**Input**:
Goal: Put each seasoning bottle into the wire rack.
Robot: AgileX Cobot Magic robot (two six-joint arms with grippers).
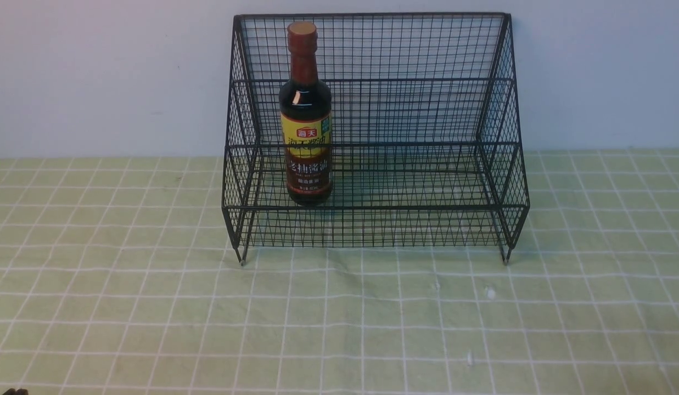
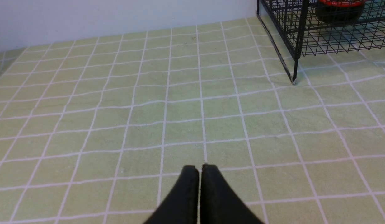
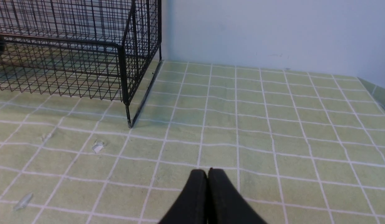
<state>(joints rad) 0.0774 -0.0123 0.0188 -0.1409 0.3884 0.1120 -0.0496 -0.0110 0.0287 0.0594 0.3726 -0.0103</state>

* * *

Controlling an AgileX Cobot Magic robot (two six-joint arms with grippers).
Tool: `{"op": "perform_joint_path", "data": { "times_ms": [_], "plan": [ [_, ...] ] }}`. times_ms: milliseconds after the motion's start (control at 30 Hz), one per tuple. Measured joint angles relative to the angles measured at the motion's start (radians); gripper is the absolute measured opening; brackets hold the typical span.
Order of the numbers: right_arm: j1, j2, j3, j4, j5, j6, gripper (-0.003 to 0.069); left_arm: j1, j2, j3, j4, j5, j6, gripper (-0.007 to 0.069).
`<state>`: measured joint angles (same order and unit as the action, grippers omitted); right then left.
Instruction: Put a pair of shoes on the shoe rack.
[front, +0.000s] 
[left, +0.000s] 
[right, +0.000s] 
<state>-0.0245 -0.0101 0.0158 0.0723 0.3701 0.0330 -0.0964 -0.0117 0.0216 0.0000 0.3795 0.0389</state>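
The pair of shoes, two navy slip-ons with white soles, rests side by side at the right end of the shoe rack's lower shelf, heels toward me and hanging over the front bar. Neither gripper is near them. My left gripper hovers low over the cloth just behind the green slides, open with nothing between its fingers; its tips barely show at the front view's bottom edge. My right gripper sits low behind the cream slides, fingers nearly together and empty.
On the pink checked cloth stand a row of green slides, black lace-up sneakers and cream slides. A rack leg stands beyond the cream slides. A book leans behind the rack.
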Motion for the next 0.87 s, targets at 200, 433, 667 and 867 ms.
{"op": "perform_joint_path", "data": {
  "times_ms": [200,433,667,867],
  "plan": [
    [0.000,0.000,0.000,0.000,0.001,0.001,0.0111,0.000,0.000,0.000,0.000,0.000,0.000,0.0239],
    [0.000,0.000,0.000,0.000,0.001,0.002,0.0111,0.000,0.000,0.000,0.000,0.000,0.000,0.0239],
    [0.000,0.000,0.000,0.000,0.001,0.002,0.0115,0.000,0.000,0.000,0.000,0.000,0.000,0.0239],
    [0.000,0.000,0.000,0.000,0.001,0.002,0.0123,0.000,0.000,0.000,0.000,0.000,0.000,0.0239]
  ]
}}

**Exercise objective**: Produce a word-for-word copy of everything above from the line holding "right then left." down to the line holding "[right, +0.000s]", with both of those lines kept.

**Answer to the problem**:
`<state>`: measured joint angles (same order and unit as the action, grippers omitted); right then left.
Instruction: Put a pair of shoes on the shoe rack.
[front, +0.000s] 
[left, +0.000s] 
[right, +0.000s] 

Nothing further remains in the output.